Anche molte single, carrieriste per destino, possono arrivare a questa scelta: meglio avere più tempo per sé, per lo sport, i viaggi, un film, un massaggio, una cena con gli amici, un corso di ballo. «Sia benedetto il mio cancro – mi ha detto una signora – che mi ha fatto capire che potevo lasciare la mia ossessione per la carriera e vivere molto più felice. Mi ero ingabbiata da sola, come se arrivare ai vertici fosse il senso della vita. Poi mi sono resa conto che troppa competizione mi stava uccidendo. E’stato difficile, ma adesso mi sento più libera e più contenta di prima».

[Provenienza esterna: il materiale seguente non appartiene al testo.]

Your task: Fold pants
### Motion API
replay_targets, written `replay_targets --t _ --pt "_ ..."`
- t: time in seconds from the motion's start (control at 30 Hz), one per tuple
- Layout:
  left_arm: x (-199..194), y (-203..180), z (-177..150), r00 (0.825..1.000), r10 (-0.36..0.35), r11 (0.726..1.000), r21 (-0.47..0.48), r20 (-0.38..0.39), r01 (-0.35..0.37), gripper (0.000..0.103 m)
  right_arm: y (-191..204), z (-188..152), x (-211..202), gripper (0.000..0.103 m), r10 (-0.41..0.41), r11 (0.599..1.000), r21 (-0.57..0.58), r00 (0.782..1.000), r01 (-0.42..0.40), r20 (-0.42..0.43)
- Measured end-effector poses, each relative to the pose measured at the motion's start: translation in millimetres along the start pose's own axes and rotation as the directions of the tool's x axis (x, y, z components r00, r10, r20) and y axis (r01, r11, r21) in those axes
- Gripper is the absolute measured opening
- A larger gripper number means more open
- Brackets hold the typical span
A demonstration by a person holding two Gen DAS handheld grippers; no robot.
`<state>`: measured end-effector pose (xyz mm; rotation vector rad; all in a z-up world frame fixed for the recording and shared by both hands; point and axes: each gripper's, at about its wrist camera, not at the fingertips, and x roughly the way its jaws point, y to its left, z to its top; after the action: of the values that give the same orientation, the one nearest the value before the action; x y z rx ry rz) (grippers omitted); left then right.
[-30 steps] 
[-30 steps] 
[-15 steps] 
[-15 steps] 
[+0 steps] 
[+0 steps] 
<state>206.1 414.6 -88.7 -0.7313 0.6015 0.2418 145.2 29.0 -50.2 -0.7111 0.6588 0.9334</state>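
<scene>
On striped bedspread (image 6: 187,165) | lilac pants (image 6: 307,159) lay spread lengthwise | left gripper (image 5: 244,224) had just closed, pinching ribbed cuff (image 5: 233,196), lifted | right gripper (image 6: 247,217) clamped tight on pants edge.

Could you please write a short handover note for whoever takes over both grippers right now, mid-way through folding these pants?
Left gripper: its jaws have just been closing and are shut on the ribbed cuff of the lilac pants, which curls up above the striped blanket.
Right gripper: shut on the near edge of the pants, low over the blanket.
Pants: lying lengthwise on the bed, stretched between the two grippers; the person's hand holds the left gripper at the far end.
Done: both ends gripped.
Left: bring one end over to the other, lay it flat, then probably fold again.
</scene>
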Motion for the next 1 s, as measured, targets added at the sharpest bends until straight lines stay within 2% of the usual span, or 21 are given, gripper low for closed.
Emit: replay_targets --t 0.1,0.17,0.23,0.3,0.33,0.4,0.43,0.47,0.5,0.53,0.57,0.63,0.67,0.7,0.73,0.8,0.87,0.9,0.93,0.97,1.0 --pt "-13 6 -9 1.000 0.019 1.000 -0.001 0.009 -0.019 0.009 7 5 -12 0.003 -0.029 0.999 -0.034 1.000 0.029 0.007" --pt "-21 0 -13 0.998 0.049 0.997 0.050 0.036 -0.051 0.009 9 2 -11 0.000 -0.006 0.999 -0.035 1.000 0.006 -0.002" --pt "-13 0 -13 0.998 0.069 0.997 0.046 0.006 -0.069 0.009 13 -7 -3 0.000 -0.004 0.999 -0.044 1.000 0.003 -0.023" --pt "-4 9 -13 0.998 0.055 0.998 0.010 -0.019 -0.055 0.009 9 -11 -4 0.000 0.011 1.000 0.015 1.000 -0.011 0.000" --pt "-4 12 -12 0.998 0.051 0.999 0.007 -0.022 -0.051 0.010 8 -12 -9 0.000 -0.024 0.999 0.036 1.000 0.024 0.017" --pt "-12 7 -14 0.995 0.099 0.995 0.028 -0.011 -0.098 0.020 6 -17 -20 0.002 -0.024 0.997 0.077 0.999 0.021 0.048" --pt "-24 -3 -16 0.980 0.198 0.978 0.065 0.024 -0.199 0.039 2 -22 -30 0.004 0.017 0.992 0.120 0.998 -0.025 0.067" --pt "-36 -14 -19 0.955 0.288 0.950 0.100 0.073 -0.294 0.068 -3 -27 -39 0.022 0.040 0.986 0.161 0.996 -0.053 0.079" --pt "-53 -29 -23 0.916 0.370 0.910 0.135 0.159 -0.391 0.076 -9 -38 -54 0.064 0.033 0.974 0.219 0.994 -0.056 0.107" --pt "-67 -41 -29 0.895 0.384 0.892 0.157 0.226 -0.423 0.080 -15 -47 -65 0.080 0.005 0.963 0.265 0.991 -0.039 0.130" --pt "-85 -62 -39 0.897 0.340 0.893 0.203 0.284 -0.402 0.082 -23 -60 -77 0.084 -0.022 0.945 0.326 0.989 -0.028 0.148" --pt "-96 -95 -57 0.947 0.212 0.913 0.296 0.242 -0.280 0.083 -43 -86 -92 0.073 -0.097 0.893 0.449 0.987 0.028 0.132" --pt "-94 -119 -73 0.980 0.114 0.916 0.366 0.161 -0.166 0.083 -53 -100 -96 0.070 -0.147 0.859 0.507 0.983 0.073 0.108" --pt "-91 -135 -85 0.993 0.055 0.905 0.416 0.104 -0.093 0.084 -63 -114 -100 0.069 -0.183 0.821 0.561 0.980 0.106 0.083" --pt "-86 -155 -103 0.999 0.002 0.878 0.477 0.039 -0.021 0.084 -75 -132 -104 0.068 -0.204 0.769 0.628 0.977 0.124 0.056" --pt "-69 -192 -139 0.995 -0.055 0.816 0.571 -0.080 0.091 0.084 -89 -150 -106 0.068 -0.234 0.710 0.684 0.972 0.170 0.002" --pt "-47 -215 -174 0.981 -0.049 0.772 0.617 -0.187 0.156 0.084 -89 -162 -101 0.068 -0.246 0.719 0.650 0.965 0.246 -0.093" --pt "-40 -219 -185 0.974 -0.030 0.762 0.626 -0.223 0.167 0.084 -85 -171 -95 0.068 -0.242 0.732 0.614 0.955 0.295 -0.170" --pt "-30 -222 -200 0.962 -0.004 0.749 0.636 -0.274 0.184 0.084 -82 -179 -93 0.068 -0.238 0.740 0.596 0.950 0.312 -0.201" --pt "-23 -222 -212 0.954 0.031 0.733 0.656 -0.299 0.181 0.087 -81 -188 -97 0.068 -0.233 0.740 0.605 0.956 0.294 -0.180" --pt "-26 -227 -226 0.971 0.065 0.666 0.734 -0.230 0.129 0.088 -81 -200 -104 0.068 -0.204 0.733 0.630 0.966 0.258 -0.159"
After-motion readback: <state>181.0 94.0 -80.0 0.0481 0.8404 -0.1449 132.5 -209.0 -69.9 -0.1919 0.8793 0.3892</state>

Per altre è la nascita di un nipotino, figlio di fratelli, o di figli avuti in giovane età e seguiti a strattoni, in parallelo al lavoro. Improvvisamente (ri)avere un cucciolo per casa ritara le priorità. Chi ha avuto figli propri, non intende ripetere gli stessi errori: vuole gustarsi il tempo, il piacere di veder sbocciare un nuovo sguardo sulla vita. Quante donne mi dicono: «L’evento più felice degli ultimi dieci anni è la nascita della mia nipotina. Tutto il resto passa in secondo piano, anche la carriera. Basta. Ci ho dedicato trent’anni, quel che ho fatto ho fatto. Adesso mi godo finalmente la famiglia. Anche perché, per arrivare in vetta, dovrei ancora lottare tanto: francamente non ne ho più voglia».
Altre ancora fanno un bilancio energetico, indipendentemente da eventi eclatanti, positivi o negativi. Valutano dove sono arrivate, quanto è costato, e quanto ci vorrebbe per arrivare in cima. «Sì, è brutto lasciare incompiuto un progetto, mi dicono. Ma è più brutto continuare a lottare, massacrando le energie migliori, e bruciando tante altre opportunità di gustarsi la vita, solo per intestardirsi ad arrivare in cima». Ci vuole coraggio anche per prenderne atto. In molti ambienti il maschilismo impera e rende durissima e impari la competizione per i vertici. Soprattutto per le donne che non si muovono nel nome di un uomo. Lasciare la competizione, continuando a lavorare, può essere una scelta di sopravvivenza, di maturità e/o di qualità di vita personale. Dal punto di vista sociale, spero sia solo una staffetta. Quando la donna che si è fatta da sola pensa «Io sono arrivata fin qui, con le mie forze. Adesso passo il testimone: chissà che le prossime generazioni, con lo stesso impegno, riescano ad arrivare in vetta. Per me basta così: adesso mi godo la vita» è una resa perdente ben motivata? E’ giusto? E’ saggio? E che cosa significa per la nostra società?